October 1, 2015
Fashion first: Researchers knit ‘talking’ textiles
In a world-first, UOW researchers have weaved their magic to create a new form of functional fashion by using conventional knitting techniques.
The development, which allows the monitoring of human movement, shows great promise for sports training purposes or rehabilitation following injury.
Researchers at the UOW-headquartered ARC Centre of Excellence for Electromaterials Science (ACES) have incorporated advanced fibres that act as human movement sensors (wearable strain gauges) into a textile structure.
Traditional sensors have been fabricated using metallic fibres/yarns as conductors, but the limitations of these are numerable – low flexibility, irritation to wearers, a short lifespan and structural damage as a result of friction.
Using all polymer-based fibres, in this case polyurethane and an organic electronic conductor, overcomes these shortcomings by increasing the working life of the sensor and improving the wearability of the garment.
While conductive coatings on textiles have been used before, the ACES team was able to fabricate individual electrically conductive and stretchable polymeric fibres by using a technique called ‘wet-spinning’, thus allowing large scale production.
They have now knitted these fibre sensors into textiles.
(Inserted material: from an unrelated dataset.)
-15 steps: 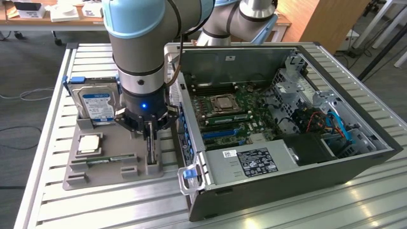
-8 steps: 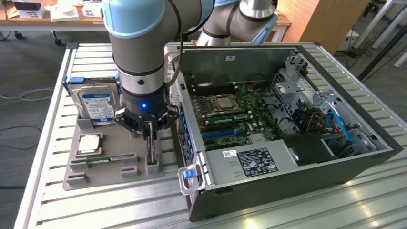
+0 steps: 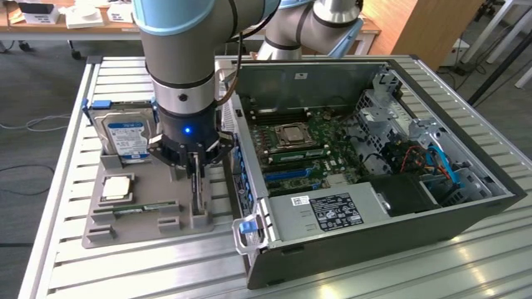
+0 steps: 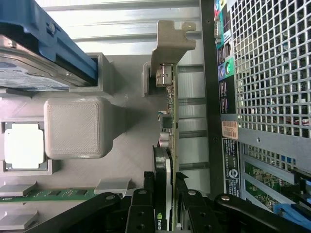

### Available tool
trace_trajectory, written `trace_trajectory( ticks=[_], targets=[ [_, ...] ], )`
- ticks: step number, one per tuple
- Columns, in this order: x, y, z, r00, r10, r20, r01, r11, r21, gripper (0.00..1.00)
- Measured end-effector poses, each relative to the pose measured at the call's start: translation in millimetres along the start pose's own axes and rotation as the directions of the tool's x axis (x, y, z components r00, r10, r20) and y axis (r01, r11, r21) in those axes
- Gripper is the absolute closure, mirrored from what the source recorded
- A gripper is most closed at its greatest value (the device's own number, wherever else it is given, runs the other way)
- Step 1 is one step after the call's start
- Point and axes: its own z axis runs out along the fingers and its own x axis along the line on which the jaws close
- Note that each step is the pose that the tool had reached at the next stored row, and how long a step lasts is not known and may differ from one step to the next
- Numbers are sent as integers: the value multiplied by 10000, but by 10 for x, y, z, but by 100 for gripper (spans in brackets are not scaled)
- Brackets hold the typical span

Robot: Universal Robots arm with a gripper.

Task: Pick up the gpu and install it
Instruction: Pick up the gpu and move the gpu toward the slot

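Where gpu (image 4: 168, 116) stands, fingers (image 4: 140, 213) clamp it

The gripper (image 4: 164, 191) straddles the gpu (image 4: 169, 121), its fingers (image 4: 141, 208) pressed against both faces of the card. The card stands on edge in a grey holder (image 4: 77, 126), with its metal bracket (image 4: 167, 46) at the far end. The computer case (image 4: 267, 63), with its mesh wall, runs just beside it. The holder also carries a CPU (image 4: 23, 145), a green memory stick (image 4: 48, 194) and a blue-framed hard drive (image 4: 43, 58).
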Motion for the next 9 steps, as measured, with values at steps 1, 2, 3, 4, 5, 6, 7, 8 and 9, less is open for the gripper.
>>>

The knitted textile based on the polymeric composite fibres, produced at the Australian National Fabrication Facility, are highly sensitive, stable and able to detect a wide range of human movement.
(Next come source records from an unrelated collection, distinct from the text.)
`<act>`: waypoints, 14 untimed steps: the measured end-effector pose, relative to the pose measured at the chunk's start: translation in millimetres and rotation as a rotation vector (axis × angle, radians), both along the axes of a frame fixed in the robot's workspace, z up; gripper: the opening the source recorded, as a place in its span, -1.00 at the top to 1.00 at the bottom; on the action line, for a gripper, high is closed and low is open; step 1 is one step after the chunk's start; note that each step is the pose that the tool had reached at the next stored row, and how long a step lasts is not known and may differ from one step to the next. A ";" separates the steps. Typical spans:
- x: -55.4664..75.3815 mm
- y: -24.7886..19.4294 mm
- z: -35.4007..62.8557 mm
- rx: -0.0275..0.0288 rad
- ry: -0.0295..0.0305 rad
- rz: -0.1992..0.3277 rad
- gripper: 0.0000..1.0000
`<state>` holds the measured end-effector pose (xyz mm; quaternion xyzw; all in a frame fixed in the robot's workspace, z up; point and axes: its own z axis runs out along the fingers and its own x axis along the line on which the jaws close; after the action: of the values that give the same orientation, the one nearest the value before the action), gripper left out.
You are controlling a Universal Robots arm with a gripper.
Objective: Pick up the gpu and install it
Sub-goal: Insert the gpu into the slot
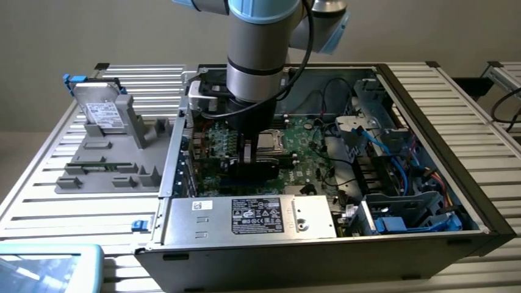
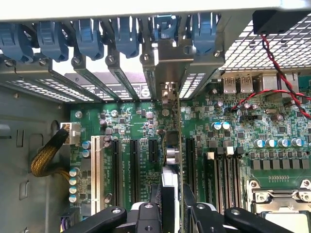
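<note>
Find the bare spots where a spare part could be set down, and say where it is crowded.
Bare table slats lie between the grey fixture and the blue-edged tray, and at the exterior view's right of the computer case. Inside the case is crowded: motherboard, cables, and the claw gripping the gpu.

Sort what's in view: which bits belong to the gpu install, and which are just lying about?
In the job:
- gpu, gripped edge-on in the pincer
- motherboard and its expansion slots
- open PC case

Lying about:
- hard drive on the grey fixture, at the exterior view's left
- power supply
- blue cables
</note>
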<state>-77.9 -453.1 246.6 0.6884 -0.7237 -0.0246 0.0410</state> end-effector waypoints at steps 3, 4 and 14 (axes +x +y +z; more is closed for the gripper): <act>0.0 0.0 0.0 0.0000 0.0000 0.000 0.44; 0.0 0.0 0.0 0.0000 0.0000 0.000 0.44; 0.1 -0.2 0.0 0.0000 0.0206 0.003 0.44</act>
<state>-77.9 -453.2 246.6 0.6890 -0.7224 -0.0316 0.0485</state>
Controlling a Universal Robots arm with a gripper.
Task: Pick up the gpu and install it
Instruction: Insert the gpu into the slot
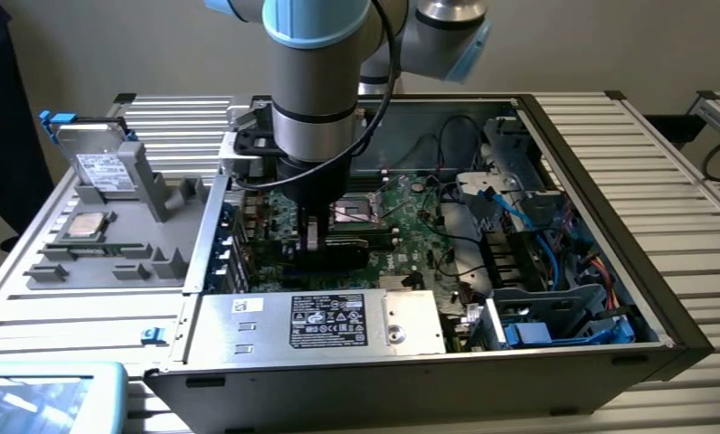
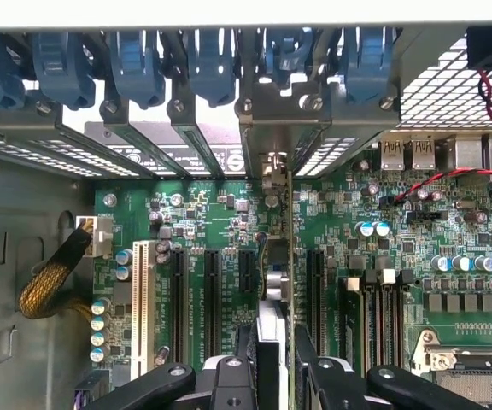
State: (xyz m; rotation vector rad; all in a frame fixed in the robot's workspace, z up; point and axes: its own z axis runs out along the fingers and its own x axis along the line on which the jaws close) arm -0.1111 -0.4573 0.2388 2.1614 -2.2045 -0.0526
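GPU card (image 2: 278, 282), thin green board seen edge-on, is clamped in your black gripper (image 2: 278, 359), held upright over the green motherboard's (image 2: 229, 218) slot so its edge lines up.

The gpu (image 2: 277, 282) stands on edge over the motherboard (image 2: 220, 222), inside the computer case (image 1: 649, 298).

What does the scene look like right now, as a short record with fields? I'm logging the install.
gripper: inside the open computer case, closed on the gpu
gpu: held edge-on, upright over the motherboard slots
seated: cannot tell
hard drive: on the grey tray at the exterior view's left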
The team demonstrated a working device with remote sensing capabilities using a knee sleeve prototype of the fabric that ‘talks’ to a commercial wireless receiver. Researcher Dr Shayan Seyedin said that this was the real breakthrough.
“We built these textile sensors from the individual fibres produced using the technology that we established recently,” he said.
“These advanced functional fibres are not only stretchable but also conduct electricity. This combination of outstanding properties allows the fibres to respond to any type of deformation by changing their electrical response.”
Dr Seyedin said wearable smart clothing was the team’s next target.
ACES Director Gordon Wallace said an interdisciplinary approach to the research was crucial to the team’s success.
“These advances are made possible by the combination of skills that ARC Centres of Excellence bring together to tackle challenging areas,” he said. “We are able to take fundamental advances in materials science and engineering and to realise wearable structures for use in sports training and rehabilitation applications.”
A paper detailing the work, 'Knitted Strain Sensor Textiles of Highly Conductive All Polymeric Fibers', was recently published in Applied Materials and Interfaces.